Alte Berufe - Noch nach dem Zweiten Weltkrieg wurde lautstark verkündet, welche Verordnungen erlassen worden sind

Ausrufer bringt Neuigkeiten unters Volk

Von 
Bärbel Jakob
Lesedauer: 

Ludwig Beck, hier vor dem Alten Rathaus, war der letzte Gemeindeausrufer Lampertheims.

© Stadtarchiv Lampertheim

Lampertheim. Im "Südhessen Morgen" kann man immer wieder amtliche Bekanntmachungen der Stadt zu Bebauungsplänen, Straßensperrungen oder öffentlicher Versteigerung von Fundsachen lesen. Als es in Lampertheim noch keine Zeitung gab und ohnehin nur wenige Menschen lesen konnten, übernahm diese Aufgabe ein sogenannter Ausrufer, der meist Gemeindediener war. Er lief durch die Straßen und Gassen, verkündete, welche Verordnungen erlassen worden waren und was es sonst noch Neues gab.

Seit dem Mittelalter kannte man in vielen Orten diese Art der Nachrichtenübermittlung. Wie wichtig der Gemeindebote als dörflicher Informationsdienst war, wird bei einer Petition im April des Revolutionsjahres 1848 deutlich: Lampertheimer Bürger hatten eine Eingabe an den "wohllöblichen Ortsvorstand der Gemeinde" gemacht, in der sie als Volk Zutritt zu den Versammlungen forderten. Der Zeitpunkt dafür solle öffentlich bekannt gemacht werden.

Dem Wunsch, seine Sitzungen künftig vor Zuhörern abzuhalten, stimmte der Gemeinderat ziemlich schnell zu. Er lehnte es aber entschieden ab, sie ankündigen zu lassen. Dagegen wendeten sich die Bürger mit einer weiteren Eingabe, in der sie erklärten, mit einem Anschlag am Rathaus werde nur ein Bruchteil der Öffentlichkeit erreicht. Daraum forderten sie: "Unsere Mitbürger, die nicht lesen können, dürfen von derartigen Bekanntmachungen nicht ausgeschlossen sein, auch kann es der ganzen Einwohnerschaft nicht zugemutet werden, täglich am Rathause sich einzufinden, um Einsicht zu nehmen von den dortigen Anschlägen. Wir bitten daher, die Zeit, wo Gemeinderatssitzungen abgehalten werden, auf gewöhnliche Weise, durch die Schelle, gefälligst zur öffentlichen Kenntnis bringen zu lassen!" So heißt es zumindest im Buch "Der Teufel in der Freiheitsgeschichte oder die Zeit bringt (keine) Rosen" von Manfred H.W. Köhler, das in der Reihe "Lampertheim - Ein Blick in die Stadtgeschichte" erschienen ist.

Doch nicht nur öffentliche Angelegenheiten verkündete der Ausrufer.
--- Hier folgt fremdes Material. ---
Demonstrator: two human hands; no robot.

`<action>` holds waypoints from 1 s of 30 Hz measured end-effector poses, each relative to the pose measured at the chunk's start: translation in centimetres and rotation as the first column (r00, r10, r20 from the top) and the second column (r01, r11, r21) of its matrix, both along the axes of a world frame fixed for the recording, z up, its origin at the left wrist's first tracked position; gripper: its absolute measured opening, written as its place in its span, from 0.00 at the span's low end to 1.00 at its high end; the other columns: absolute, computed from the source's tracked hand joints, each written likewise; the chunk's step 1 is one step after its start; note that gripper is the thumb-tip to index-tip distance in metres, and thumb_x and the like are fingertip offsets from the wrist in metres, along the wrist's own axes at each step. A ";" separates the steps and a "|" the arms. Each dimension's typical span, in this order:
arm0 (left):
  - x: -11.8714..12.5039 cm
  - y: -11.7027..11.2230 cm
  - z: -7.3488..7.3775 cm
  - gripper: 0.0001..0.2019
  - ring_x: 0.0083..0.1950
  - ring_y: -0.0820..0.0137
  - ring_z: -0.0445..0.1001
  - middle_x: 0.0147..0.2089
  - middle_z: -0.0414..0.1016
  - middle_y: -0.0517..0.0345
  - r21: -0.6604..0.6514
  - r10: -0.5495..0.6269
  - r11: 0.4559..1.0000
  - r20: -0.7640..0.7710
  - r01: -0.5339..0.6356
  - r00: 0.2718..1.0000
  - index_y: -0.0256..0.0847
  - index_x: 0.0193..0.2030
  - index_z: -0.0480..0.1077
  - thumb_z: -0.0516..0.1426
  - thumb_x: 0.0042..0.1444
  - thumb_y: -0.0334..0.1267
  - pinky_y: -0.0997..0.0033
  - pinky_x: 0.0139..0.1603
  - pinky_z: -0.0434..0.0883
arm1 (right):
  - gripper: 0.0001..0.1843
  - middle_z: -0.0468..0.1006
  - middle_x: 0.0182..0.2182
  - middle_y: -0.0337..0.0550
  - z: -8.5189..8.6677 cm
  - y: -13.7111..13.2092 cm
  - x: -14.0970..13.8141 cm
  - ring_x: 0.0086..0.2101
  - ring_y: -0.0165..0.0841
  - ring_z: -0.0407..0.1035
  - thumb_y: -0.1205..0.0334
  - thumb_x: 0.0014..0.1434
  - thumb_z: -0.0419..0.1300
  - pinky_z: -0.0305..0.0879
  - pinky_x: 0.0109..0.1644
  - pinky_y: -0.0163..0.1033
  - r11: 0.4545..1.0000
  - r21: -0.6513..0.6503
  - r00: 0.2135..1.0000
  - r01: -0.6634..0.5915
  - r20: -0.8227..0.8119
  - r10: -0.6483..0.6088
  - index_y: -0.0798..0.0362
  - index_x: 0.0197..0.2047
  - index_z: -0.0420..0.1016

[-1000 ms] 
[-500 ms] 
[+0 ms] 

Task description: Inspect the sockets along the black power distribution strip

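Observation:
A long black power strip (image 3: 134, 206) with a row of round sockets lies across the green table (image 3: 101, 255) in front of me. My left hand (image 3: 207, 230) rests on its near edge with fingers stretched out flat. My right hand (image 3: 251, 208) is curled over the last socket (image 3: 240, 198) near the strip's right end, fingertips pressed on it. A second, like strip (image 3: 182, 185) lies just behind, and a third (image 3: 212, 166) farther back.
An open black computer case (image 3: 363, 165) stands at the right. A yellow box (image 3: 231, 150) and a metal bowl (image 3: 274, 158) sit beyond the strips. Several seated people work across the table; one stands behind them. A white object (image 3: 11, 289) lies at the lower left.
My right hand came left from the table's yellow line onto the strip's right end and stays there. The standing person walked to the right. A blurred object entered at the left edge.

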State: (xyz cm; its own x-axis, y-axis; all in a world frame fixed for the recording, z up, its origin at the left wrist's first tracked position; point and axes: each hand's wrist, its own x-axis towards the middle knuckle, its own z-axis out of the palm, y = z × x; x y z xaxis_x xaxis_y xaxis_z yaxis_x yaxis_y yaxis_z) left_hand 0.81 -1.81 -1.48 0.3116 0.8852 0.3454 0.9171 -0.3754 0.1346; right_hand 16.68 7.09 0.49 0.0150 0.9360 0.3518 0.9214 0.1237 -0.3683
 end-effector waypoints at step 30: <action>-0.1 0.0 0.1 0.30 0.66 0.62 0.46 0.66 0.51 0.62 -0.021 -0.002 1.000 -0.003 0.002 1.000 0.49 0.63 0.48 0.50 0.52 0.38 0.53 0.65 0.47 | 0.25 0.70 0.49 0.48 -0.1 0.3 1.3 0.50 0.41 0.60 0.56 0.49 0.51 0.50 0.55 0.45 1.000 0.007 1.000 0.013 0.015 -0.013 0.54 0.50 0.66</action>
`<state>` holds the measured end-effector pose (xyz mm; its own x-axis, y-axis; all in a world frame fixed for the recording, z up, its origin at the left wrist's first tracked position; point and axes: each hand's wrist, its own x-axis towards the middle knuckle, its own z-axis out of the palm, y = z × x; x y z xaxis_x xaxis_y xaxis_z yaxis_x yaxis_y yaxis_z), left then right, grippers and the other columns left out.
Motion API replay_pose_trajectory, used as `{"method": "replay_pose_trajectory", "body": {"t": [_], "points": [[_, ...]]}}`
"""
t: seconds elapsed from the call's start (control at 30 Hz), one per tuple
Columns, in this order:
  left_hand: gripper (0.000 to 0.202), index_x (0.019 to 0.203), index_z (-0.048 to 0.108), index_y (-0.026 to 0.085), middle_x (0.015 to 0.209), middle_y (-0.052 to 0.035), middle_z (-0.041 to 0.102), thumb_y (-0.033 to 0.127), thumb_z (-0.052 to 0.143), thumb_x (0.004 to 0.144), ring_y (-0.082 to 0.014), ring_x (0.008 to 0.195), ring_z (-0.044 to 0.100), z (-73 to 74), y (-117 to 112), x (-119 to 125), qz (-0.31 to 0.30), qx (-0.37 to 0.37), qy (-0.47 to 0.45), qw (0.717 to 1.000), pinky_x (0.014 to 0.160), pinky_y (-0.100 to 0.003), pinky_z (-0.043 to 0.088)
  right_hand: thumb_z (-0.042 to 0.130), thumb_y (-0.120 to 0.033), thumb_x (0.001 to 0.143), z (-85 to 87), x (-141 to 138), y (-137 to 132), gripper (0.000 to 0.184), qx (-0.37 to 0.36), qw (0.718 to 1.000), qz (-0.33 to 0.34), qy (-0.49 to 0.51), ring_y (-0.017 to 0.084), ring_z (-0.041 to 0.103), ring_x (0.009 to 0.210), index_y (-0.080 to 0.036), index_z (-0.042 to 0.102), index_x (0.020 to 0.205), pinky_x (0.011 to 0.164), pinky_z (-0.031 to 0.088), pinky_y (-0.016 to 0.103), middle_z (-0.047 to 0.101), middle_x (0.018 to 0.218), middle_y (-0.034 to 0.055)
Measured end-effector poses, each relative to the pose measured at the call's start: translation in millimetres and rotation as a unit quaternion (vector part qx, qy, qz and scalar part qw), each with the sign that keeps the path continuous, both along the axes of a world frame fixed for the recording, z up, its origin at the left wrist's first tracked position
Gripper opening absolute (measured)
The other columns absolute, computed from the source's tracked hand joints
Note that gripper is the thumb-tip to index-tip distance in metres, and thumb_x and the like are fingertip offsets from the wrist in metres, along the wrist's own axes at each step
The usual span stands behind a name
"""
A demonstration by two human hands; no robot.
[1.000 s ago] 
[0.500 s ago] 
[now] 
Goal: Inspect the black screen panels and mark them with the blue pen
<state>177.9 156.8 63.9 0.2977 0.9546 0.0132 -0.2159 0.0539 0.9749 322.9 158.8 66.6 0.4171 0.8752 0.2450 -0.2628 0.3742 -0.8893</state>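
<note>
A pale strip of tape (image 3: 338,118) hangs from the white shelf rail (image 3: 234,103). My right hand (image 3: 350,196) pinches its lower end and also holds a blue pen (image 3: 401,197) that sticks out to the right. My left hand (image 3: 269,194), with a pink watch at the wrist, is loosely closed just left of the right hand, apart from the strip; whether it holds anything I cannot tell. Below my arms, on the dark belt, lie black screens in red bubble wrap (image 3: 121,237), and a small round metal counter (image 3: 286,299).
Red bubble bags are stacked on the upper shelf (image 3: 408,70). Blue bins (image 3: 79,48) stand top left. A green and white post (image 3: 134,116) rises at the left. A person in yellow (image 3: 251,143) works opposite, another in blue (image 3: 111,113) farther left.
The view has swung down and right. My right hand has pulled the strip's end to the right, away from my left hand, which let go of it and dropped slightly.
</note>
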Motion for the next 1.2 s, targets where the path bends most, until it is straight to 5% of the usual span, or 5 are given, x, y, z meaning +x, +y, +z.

Er warnte vor Tierseuchen, gab Impftermine bekannt und lud zu Tanzveranstaltungen oder Kegelabenden ein. Oder er schwang die Schelle, um mitzuteilen, dass am kommenden Vormittag die Apfelbäume auf dem Biedensand versteigert werden und dass am Bahnhof Kohle abgeholt werden kann.

Noch vier Jahre nach dem Zweiten Weltkrieg gab es einen Gemeindediener, der auch als Ausrufer tätig war. Außerdem überbrachte er Briefe und war der offizielle Schweine-Wieger. Sein Name lautete Ludwig Beck, er war aber unter dem Spitznamen "Hebbes" viel bekannter. Beck fuhr mit dem Fahrrad durch Lampertheim und machte in verschiedenen Straßen Station.

Dort läutete er mit seiner Schelle, bis die Anwohner zusammenliefen, so dass er ihnen die Anordnungen aus dem Amtsblatt verlesen und andere Neuigkeiten kundtun konnte. Zeitzeugen erinnern sich noch an seine kräftige Stimme, mit der er zu Beginn laut "Bekanntmachung!" rief. Auch nach Neuschloß und Hüttenfeld fuhr Ludwig Beck, um die dortigen Einwohner zu informieren, allerdings nicht mit dem Fahrrad, sondern einem kleinen Motorrad. Seine Schelle aus Messing ist heute noch im Lampertheimer Heimatmuseum zu sehen.